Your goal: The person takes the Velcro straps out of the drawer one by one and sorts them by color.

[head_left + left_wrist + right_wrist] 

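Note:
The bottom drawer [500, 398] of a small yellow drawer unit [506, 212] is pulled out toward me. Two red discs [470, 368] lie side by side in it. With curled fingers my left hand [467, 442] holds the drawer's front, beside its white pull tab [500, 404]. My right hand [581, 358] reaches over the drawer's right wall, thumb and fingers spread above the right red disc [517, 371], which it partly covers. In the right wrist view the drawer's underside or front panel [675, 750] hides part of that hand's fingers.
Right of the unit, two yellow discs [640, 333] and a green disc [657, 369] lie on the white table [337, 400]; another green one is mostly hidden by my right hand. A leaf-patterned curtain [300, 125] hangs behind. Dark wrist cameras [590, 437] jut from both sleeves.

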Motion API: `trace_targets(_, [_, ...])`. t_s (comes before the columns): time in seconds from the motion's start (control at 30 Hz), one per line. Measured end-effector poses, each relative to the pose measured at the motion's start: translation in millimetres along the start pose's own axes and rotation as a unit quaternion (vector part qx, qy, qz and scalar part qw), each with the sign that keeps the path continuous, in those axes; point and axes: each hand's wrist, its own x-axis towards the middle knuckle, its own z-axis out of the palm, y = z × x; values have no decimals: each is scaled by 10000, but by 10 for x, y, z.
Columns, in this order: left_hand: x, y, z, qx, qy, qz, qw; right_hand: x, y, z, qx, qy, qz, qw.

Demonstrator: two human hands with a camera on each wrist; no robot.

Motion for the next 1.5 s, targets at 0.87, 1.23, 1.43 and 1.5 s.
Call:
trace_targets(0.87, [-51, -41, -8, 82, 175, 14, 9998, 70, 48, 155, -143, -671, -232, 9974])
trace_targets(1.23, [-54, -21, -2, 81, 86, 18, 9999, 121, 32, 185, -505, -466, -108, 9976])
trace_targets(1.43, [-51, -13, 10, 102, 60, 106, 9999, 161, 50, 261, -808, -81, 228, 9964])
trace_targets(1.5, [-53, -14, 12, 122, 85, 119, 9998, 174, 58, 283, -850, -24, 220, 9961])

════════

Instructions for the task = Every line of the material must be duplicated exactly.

Answer space =
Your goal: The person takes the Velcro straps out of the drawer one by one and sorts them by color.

[head_left + left_wrist + right_wrist] 

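Note:
The bottom drawer [500, 398] of a small yellow drawer unit [506, 212] is pulled out toward me. Two red discs [470, 368] lie side by side in it. With curled fingers my left hand [467, 442] holds the drawer's front, beside its white pull tab [500, 404]. My right hand [581, 358] reaches over the drawer's right wall, thumb and fingers spread above the right red disc [517, 371], which it partly covers. In the right wrist view the drawer's underside or front panel [675, 750] hides part of that hand's fingers.
Right of the unit, two yellow discs [640, 333] and a green disc [657, 369] lie on the white table [337, 400]; another green one is mostly hidden by my right hand. A leaf-patterned curtain [300, 125] hangs behind. Dark wrist cameras [590, 437] jut from both sleeves.
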
Motion API: `trace_targets(_, [_, ...])`. t_s (comes before the columns): time in seconds from the motion's start (control at 30 Hz), one per line. Measured end-effector poses, each relative to the pose measured at the motion's start: translation in millimetres along the start pose's own axes and rotation as a unit quaternion (vector part qx, qy, qz and scalar part qw), each with the sign that keeps the path continuous, in those axes; point and axes: each hand's wrist, its own x-axis towards the middle knuckle, its own z-axis out of the palm, y = z × x; values have no decimals: each is scaled by 10000, but by 10 for x, y, z.
Columns, in this order: left_hand: x, y, z, qx, qy, qz, qw; right_hand: x, y, z, qx, qy, qz, qw.

Demonstrator: two human hands with a camera on each wrist; no robot.

Motion for the next 1.5 s, targets at 0.87, 1.23, 1.43 and 1.5 s.
Call:
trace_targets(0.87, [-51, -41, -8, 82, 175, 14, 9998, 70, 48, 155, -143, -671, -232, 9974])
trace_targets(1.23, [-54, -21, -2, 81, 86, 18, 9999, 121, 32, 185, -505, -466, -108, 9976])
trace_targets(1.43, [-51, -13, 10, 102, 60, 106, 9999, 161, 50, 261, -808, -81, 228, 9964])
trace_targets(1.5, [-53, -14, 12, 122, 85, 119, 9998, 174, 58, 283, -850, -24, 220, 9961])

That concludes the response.